### EXERCISE
Your answer should be the data below, reproduced with nothing changed.

### COLLECTED DATA
Start of Block
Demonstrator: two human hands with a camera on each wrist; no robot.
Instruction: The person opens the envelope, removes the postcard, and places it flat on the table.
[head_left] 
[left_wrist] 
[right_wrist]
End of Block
### ANSWER
Demonstrator: two human hands with a camera on each wrist; no robot.
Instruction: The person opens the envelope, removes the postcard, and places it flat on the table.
[head_left] 
[left_wrist] 
[right_wrist]

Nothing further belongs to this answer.